5. Research Limitations
Despite significant progress, this study has several limitations: First, the undisclosed core algorithm of SiD™ impairs the independent reproducibility of results. Future research should promote algorithm transparency to enhance the scientific rigor of relevant technical evaluations. Second, the software only scores sperm based on motility parameters, excluding key indicators such as morphology and DNA integrity, which may limit the comprehensiveness of sperm quality assessment. Subsequent studies need to integrate multi-dimensional biomarkers to construct a more holistic sperm quality evaluation system. Third, the single-center, retrospective design and moderate sample size may restrict the generalizability of conclusions, and the small sample size of some subgroups may affect statistical power.

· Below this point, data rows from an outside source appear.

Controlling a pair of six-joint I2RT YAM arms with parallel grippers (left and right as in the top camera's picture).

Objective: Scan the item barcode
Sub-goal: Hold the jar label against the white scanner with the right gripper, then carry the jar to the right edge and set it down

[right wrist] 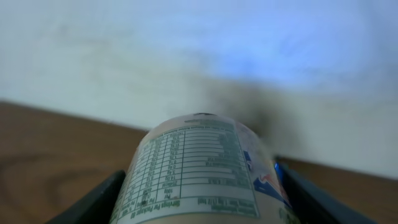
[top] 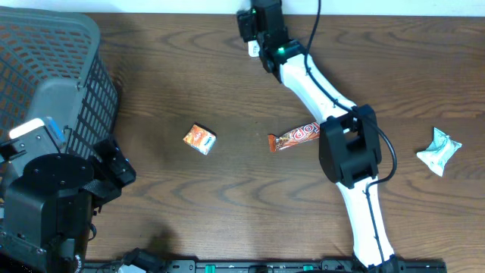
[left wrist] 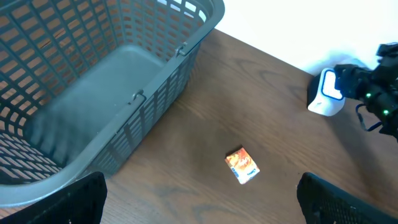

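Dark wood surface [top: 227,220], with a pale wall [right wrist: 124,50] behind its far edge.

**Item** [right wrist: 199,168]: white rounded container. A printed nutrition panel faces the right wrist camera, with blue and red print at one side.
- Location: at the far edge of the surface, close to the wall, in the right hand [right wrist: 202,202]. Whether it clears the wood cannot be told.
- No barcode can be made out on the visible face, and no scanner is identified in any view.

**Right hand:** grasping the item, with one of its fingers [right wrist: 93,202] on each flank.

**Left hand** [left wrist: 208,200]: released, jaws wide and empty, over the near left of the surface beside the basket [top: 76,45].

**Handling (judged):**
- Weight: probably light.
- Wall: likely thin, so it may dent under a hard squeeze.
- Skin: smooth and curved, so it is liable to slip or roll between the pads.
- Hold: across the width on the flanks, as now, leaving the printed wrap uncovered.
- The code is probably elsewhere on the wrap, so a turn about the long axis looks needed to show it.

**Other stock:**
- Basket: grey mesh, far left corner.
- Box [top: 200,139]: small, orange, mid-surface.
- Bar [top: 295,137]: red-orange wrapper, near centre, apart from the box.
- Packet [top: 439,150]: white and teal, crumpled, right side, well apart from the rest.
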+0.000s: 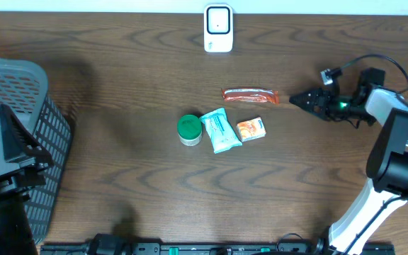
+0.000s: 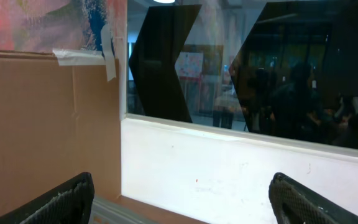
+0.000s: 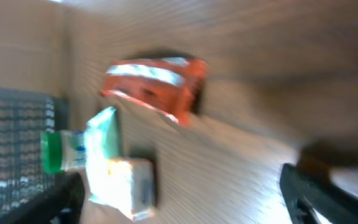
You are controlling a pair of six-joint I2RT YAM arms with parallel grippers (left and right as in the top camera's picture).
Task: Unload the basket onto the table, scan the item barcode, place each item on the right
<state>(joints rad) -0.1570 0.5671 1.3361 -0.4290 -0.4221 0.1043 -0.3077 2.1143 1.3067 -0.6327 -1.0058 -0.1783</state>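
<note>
a dark wood table (image 1: pixel 119 106) is pictured from above, with a grey basket (image 1: pixel 41 120) set at its left edge. the left gripper (image 2: pixel 180 182) is held over the basket, its fingers spread wide with nothing between them. the right gripper (image 1: pixel 299 99) is seen just right of a red packet (image 1: pixel 250 95), not touching it; its fingers are shown apart in a blurred wrist view. a white scanner (image 1: pixel 218 28) is placed at the far edge. a teal pouch (image 1: pixel 220 131), a green-lidded jar (image 1: pixel 189 129) and an orange box (image 1: pixel 251 129) are grouped mid-table, near the packet.
</note>
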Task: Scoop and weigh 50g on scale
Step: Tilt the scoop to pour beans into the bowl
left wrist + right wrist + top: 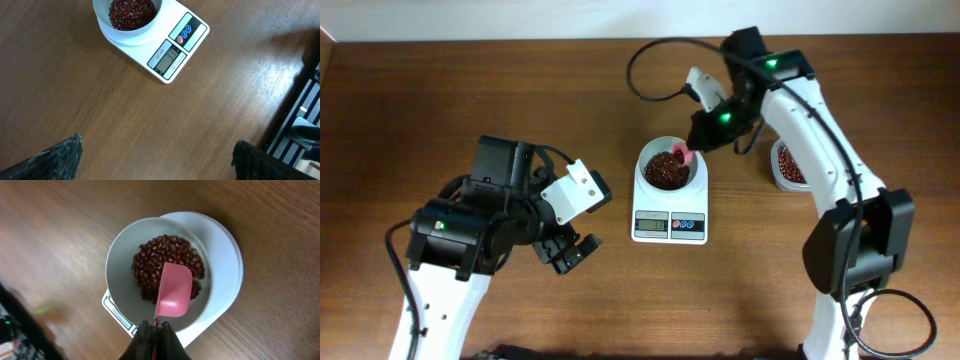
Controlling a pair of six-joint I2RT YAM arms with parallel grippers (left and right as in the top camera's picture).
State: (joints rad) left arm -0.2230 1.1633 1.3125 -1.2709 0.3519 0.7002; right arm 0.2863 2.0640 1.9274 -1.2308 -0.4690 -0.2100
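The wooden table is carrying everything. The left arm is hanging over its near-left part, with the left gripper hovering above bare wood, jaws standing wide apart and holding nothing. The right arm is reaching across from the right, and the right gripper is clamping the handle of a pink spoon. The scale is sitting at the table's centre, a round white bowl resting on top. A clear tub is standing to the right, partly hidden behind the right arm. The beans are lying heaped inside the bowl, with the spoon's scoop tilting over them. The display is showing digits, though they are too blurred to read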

Future studies should conduct multi-center, large-sample prospective randomized controlled trials to further validate the universality of the findings.
6. Future Perspectives
Future research can be further advanced in three directions: First, expand the inclusion of special populations (e.g., patients with repeated IVF failure or severe male infertility) to more comprehensively explore the mechanisms by which sperm quality influences embryo development across different clinical scenarios. Second, integrate transcriptomics, epigenetics, and other technologies to delve into the molecular mechanisms underlying sperm quality’s impact on embryo development, providing new insights into the biological basis of gamete interaction. Third, based on the assessment framework established in this study, conduct long-term follow-up studies on AI-assisted selection technologies to evaluate their impact on offspring health, providing more sufficient scientific evidence for the safety of these technologies and promoting the sustainable development of the assisted reproductive field.